First, we need to extract override data so that we can make a decision as to whether or not we need to actually change the routing decision. First, we look at the active span and see if there are any overrides in the baggage. Then if there are, we parse them out into a request context object, and that's going to give us the data that we need to make the routing decision. Then we iterate over any potential overrides, looking to see if the current upstream cluster, decoder_callbacks_>clusterInfo->name, is going to match one of the Envoy override that's set. In this case, imagine we're about to send a request to the user service, and we need to override it to send it to Blue's branch instead. Here, if the current upstream cluster does match, then we need to send out to get Envoy to choose a route that points at our special cluster, instead of pointing to the default user's cluster. We originally did this by modifying some of the request data to make Envoy choose a static route we had just created. However, this doesn't work quite right. For example, our API does a lot of path rewriting and route objects. The static route we created didn't have those rewrites, and thus, a request wouldn't be sent to the right path on the upstream service, and we would get a 500. What we really needed was a way to modify the actual route object chosen by Envoy, but only change the cluster that that route points to. However, at the time, the Envoy filter API did not provide a way to do this, so we needed to add the set route method. This allows us to create a route object that overrides all through the cluster directly, rather than creating a bunch of duplicate Envoy configuration that would have been needed to make this work without it.

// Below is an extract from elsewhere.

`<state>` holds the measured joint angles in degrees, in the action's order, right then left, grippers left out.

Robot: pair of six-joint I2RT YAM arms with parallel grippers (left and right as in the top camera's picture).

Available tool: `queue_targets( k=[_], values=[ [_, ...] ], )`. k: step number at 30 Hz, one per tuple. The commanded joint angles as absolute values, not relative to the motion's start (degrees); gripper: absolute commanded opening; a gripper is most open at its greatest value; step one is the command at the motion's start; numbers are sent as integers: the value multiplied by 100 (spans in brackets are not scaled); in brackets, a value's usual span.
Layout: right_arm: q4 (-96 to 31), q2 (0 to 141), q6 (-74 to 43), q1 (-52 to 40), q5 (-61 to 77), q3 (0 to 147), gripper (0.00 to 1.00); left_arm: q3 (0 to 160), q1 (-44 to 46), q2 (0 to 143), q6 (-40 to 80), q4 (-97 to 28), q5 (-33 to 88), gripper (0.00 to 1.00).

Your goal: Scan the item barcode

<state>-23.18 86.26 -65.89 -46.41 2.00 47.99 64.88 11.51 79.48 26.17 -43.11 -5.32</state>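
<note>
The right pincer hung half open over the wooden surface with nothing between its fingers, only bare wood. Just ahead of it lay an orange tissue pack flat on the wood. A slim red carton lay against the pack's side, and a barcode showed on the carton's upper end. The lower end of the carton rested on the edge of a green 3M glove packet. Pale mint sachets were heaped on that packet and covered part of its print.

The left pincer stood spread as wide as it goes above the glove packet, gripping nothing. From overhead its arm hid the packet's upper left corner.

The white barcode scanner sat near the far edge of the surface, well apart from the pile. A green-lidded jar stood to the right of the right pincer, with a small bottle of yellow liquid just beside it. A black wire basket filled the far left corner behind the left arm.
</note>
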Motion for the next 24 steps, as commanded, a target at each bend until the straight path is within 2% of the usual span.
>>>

What is this route override that we're setting? Something about Envoy routes is that they are not really safe to mutate, and they're prohibitively expensive to copy in the path of a request. We needed to introduce a way to wrap the requests and override only the things that we wanted. The way we do this is something called the delegating route class. An instance will delegate all calls to a route that is parsed as part of the constructor. Here, you can see that the first argument parsed to the constructor is something called decoder callbacks route. That is the route object that Envoy has chosen. This is going to wrap that. The second argument here is the original DstClusterName, which is what we're going to override the cluster name to. In our filter, we needed to override the cluster name with that, and so we subclass the delegating route, and created a series of classes that would only override the one thing and then otherwise forward everything.

Let's talk about the override delegating route class. The override delegating route class is a small subclass that overrides only the route entry method. In this class, we construct a similar delegating route entry to route the original route entry, and then return only our cluster name that we've already set. This is very similar code, and we only override the cluster name and always return a custom cluster name. This together results in a route object that always returns the value we want, the overridden cluster name, but otherwise is configured exactly the same as the originally chosen route.

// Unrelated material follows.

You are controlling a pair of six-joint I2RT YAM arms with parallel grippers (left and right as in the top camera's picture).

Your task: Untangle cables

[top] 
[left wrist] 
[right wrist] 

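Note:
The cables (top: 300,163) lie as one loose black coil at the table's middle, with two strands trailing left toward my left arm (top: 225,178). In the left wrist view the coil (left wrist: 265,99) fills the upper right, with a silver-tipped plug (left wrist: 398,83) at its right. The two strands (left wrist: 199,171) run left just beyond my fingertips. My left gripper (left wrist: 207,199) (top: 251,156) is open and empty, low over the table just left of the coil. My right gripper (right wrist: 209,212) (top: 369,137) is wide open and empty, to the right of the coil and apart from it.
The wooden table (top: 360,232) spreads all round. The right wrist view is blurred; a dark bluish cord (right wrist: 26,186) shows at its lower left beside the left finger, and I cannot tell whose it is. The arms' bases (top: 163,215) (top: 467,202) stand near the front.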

Original Destination Cluster

What is this original destination cluster? I keep mentioning it, and it seems magical. Let's get into it. The original destination cluster is in theory intended to send the data back to the same address as the downstream connection, hence the name original destination. Think of it as a mirror that sends data back to where it came from. That's not very useful to us. However, when the use_http_header config flag is set to true, Envoy will instead of just sending data back to the downstream connection, will read an IP port combo from a special header called Envoy original DST host, and then forward the traffic there instead. We add this cluster statically in any Envoy running in our test environment. Now let's return to our filter code. As you can see, we override the chosen route to always return the wrap route with our original DST cluster. Then, we also set that special header to the IP address from our override data. With all of that, Envoy will now be able to route directly to our branch deploy when overrides are provided in the baggage of the trace.

Summary

Let's run down the logic again without the code so that we understand what's actually happening here. First, we need to extract overrides from the OpenTracing SpanContext header, or the x-ot-span-context header. Then we're going to wrap the route that envoy would have normally chosen in our override delegating route class, that always returns our original destination cluster, or the original DST cluster. Then we set route to the wrapped route instead of the original route. Then we need to add the IP address data to the original destination host header. Then Envoy will look at the route and forward all requests to the IP address and port combo specified in the baggage.

Context Propagation

Now, we have one last thing to talk about here, and that's context propagation. Without ensuring context propagation, none of this is going to work. We've put in a lot of work to ensure that spans are propagated both at the network request level, but also there are queue and event systems as well. This allows developers to test workers or code that consumes events without needing to do a full deploy to staging. However, we didn't want to play Whack a Mole, looking for services that didn't forward the SpanContext. To find them, we emit metrics in Envoy and at other propagation boundaries, like the aforementioned queue systems, when we detect a request does not have the SpanContext header. Given that we will know at that point, with the downstream and upstream caller, will usually give us enough information to then narrow down the problems to a specific service owner. Then, go work with them and get propagation working or maybe understand why they're not propagating requests. Our eventual goal is to have this ensured at the network level. We would like to be able to in Envoy or other places, if we see a request without a SpanContext, just return a 500 or otherwise reject the request. The process to get there has been slow because we need to be pretty conservative with these changes.

Measuring Failure

Let's move on to measuring the success of the pivot. The change we made was very massive to how developers work, and directly comparing the onebox environment to our new shared environment was more or less impossible. We knew that the bar for the previous environment was pretty low, but we did need to make sure that our customers were finding value in any of the new tools that we were building. Let's first talk a little bit about some failures and some things that didn't really work. I first want to call out surveys. They continue to be a valuable tool for us, but I call them out here because they're very expensive. They require a lot of work to get what we find as generally low value. They're a lot of work to write. You need to balance asking for more information with exhausting customers. Customers will often complain of fatigue, and it's hard to draw long term conclusions from what can sometimes be relatively small sample data. In past surveys, we've also tried to ask questions that will help us calculate an NPS score. We found that it just gives us very little information. Fundamentally, users have to use the tools that we build. People aren't necessarily recommending the tools we offer because they like them, they recommended them to their coworkers because they're the tools that they have to get work done. It's not really even clear to me what NPS actually means in that case.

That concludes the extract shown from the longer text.